### ASSIGNED TASK
The entries below contain a stretch that opens with the line containing "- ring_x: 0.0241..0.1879" and closes with the line containing "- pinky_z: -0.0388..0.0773"; set down that stretch exactly, both ends included, and nothing else.

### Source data
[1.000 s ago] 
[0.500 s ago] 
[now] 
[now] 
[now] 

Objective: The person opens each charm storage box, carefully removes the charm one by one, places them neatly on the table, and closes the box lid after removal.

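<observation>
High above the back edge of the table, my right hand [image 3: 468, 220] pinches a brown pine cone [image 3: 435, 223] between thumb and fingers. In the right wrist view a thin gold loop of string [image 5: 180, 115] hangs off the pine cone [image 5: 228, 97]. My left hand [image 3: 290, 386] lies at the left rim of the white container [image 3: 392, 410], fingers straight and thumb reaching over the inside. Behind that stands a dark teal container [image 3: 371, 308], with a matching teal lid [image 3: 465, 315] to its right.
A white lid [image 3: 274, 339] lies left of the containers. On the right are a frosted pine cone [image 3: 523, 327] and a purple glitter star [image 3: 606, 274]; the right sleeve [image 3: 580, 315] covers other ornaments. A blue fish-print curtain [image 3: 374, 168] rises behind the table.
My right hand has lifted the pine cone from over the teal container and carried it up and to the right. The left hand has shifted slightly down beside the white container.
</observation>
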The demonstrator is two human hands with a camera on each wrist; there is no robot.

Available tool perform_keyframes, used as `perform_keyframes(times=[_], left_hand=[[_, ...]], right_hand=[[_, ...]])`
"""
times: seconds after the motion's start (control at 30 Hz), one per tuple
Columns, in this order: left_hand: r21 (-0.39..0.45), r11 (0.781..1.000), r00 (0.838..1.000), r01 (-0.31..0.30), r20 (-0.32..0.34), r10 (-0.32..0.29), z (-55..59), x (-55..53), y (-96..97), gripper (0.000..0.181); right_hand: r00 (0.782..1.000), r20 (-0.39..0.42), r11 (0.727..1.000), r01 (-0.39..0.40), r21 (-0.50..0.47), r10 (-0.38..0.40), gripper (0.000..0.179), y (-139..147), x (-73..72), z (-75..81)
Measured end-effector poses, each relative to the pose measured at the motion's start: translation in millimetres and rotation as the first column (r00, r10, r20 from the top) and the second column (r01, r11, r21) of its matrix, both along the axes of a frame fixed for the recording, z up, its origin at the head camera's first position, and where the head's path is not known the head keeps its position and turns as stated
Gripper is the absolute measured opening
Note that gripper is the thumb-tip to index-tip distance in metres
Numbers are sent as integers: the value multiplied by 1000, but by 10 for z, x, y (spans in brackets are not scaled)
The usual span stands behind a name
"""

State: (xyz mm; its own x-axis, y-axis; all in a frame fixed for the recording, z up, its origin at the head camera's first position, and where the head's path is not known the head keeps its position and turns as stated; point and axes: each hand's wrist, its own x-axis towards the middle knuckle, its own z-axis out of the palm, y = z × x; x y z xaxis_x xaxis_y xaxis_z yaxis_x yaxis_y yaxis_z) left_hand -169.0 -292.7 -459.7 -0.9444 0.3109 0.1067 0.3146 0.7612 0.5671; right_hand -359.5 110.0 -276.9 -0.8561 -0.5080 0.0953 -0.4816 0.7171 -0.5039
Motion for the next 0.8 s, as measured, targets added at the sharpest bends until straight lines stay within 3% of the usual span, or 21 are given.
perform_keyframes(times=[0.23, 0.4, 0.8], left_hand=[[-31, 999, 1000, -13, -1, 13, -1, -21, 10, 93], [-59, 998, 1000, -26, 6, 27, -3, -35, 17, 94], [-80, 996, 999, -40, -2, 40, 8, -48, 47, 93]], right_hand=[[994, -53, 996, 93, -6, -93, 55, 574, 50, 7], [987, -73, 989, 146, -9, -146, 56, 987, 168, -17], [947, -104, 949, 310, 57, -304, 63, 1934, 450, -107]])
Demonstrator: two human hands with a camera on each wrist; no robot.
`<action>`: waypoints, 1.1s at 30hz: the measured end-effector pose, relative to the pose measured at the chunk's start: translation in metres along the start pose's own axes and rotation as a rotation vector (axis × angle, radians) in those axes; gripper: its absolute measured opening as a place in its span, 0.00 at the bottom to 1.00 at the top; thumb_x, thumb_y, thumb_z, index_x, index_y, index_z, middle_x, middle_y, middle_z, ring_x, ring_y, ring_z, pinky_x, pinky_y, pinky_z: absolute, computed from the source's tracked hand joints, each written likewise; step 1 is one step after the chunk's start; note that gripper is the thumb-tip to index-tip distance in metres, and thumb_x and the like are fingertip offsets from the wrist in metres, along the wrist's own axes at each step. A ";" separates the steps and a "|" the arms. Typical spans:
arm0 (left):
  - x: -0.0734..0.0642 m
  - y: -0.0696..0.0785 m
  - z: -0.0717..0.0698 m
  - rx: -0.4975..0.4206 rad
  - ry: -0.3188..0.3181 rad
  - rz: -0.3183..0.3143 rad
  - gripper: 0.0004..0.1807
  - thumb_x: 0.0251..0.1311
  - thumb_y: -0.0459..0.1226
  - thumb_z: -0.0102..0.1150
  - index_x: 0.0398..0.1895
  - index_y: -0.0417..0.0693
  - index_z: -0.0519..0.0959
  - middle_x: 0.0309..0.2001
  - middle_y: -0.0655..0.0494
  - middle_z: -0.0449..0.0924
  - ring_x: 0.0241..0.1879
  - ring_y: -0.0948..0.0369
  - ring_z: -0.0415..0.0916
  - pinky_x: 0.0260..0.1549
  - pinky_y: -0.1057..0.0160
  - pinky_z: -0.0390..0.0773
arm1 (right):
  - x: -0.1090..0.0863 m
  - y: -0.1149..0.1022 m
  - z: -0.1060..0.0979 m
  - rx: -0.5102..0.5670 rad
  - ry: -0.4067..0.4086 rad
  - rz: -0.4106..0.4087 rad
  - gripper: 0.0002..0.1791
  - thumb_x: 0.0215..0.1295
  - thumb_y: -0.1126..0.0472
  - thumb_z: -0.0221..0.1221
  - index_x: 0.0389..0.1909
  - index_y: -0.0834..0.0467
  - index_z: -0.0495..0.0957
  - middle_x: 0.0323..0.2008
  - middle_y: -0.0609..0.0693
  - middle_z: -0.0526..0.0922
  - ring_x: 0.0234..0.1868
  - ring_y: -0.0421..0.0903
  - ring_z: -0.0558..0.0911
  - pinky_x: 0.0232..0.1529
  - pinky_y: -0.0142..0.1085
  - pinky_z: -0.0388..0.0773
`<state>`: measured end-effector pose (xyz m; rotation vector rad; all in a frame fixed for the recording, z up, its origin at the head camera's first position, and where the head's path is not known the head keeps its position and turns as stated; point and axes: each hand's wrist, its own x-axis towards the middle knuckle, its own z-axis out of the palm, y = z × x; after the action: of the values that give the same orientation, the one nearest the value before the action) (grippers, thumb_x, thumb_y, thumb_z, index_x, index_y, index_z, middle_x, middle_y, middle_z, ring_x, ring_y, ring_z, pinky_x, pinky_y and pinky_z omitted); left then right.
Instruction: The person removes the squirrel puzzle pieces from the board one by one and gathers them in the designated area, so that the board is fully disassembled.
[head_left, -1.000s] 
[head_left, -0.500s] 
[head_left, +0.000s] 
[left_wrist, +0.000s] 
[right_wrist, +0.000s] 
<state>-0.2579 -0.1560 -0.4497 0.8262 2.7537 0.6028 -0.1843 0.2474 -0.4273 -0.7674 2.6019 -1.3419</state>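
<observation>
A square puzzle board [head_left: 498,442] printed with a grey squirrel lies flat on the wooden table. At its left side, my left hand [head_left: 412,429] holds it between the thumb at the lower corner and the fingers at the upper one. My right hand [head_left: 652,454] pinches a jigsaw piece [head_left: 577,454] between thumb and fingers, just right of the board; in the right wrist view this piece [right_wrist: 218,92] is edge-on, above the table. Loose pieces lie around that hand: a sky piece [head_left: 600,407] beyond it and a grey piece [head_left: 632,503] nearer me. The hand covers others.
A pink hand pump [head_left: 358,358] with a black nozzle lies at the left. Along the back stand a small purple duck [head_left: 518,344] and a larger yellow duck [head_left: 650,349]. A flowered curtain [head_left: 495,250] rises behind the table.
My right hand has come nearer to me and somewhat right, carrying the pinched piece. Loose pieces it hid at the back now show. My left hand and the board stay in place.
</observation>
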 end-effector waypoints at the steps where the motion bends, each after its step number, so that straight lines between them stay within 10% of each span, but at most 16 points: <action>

### OUTPUT OF THE EXERCISE
  - ring_x: 0.0241..0.1879
  - ring_y: -0.0948..0.0369
  - ring_z: -0.0415..0.0916
  - pinky_x: 0.0260..0.1549
  - pinky_y: -0.1057..0.0160
  - pinky_z: -0.0390..0.0773
arm1 (right):
  - x: -0.1090..0.0863 m
  - y: -0.1149..0.1022 m
  - z: -0.1060..0.0979 m
  - rx: -0.5102..0.5670 rad
  - ry: -0.4067..0.4086 rad
  - rz: -0.4106..0.4087 rad
  - gripper: 0.0002..0.1791
  - thumb_x: 0.0215..0.1295
  - thumb_y: -0.1126..0.0472
  - thumb_z: -0.0221..0.1221
  - index_x: 0.0389..0.1909
  - index_y: -0.0834..0.0467
  - index_z: -0.0495..0.0957
  - middle_x: 0.0323..0.2008
  - middle_y: -0.0609..0.0693
  - middle_z: -0.0526..0.0922
  - ring_x: 0.0234..0.1868
  - ring_y: -0.0421..0.0903
  - ring_z: -0.0558..0.0911
  - pinky_x: 0.0232..0.1529
  - pinky_y: -0.0142..0.1085
  - pinky_z: -0.0388..0.0773

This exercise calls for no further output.